Bogotá, domingo 10:00 a.m.

Has puesto una varita de incienso sobre la tabla de madera que compraste en el mercado de las pulgas en Usaquén. Huele a canela, dejarás que se consuma la mitad en la canoa de los libros, es como llamas al espacio físico entre las cuatro paredes en donde ubicas tus libros. El resto se apagará en la mesita de centro de la sala. Son las diez de la mañana. Hace frío, suave, apenas el necesario para estar abrigada. En la secuencia de los días hoy es el de descanso, te gusta este día, es el único en que agradeces el frío de la sabana bogotana porque te puedes meter en la cama sin sentirte atosigada por el calor ni convertida en víctima del frío. A las once de la mañana el incienso habrá esparcido su aroma por los lugares, y tú sentirás ese aroma como una promesa a partir de la cual los olores en el apartamento serán otros.
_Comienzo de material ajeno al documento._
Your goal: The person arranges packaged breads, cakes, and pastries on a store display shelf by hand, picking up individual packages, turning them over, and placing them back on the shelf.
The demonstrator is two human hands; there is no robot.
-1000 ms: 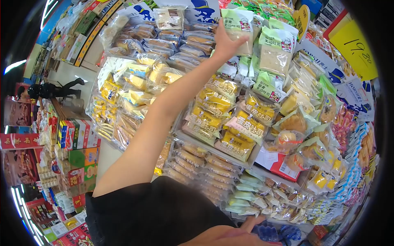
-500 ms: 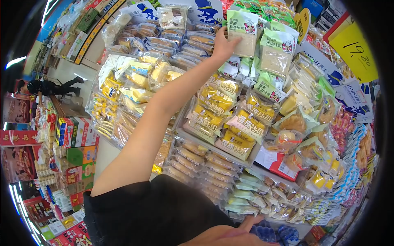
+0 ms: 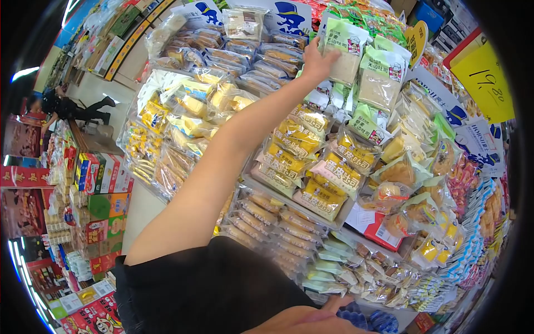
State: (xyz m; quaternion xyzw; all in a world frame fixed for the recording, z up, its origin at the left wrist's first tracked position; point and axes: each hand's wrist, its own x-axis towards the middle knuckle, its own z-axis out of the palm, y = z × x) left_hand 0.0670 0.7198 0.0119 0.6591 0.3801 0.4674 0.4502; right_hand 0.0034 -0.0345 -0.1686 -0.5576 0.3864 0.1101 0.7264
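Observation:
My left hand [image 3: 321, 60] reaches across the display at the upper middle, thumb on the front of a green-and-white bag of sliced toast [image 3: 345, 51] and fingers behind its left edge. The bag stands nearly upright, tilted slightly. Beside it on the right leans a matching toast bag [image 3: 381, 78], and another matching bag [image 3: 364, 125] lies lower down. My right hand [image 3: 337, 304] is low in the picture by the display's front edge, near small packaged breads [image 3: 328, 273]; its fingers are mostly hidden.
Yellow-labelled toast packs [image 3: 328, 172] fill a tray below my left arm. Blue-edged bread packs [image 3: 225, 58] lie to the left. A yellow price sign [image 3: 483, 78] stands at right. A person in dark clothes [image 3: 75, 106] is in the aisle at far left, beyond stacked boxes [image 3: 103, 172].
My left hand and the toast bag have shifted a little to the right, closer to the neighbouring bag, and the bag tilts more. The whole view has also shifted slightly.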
Al ir a la canoa extraes uno de los libros ordenados verticalmente dentro del mueble, lo llevas hasta la cama y lo dejas junto a la almohada, te metes allí con la promesa de no dormirte, debes ir en quince minutos a cambiar de lugar el incienso, te metes dentro de las cobijas, acomodas tu cuerpo doblando las rodillas, extendiendo la punta de los pies, ajustando la espalda al espacio ofrecido por las dos almohadas sobre las que te recuesta. Empiezas la lectura, es un libro de poemas de una mujer mexicana, lees el primero y no entiendes, lees el segundo y tampoco, haces lo mismo hasta el quinto. Cuando haces eso te gusta pensar en que los poemas son como los hombres, algunos se les reconoce y entiende a primera vista, a otros hay que esperarlos, dejarlos hablar, velos moverse, esperar a que se deshagan de las formas, eso piensas también ahora, estos cinco poemas son hombres, los leíste demasiado cerca, la distancia no permitió aproximación alguna a su esencia. Vuelves al primer poema. Despacio lames la tinta de cada palabra, sientes el cauce por el cual se adentran sus voces. Te gusta. Es el momento de cambiar el lugar del aroma.
En la mesita de centro en la sala dejas la varita de incienso, cruzas rápido el espacio de vuelta a la cama, sientes la piel demasiado tibia para exponerla al frío bogotano.
El pantalón de la pijama parece un objeto innecesario, haces como muchas veces después de estar abrigada en la cama, te lo quitas debajo de la cobija y lo dejas junto a los pies, en uno de ellos queda enrollado, el otro lo pones sobre la tela. Continúas con el siguiente poema, lees en voz alta, te devuelves a un verso, lo repites, sientes que de ser un hombre a este lo hubieras lanzado hacia los aires con una cometa para verlo distante siendo parte de la cola que acompaña al viajero que en agosto suele encender de colores el azul del cielo.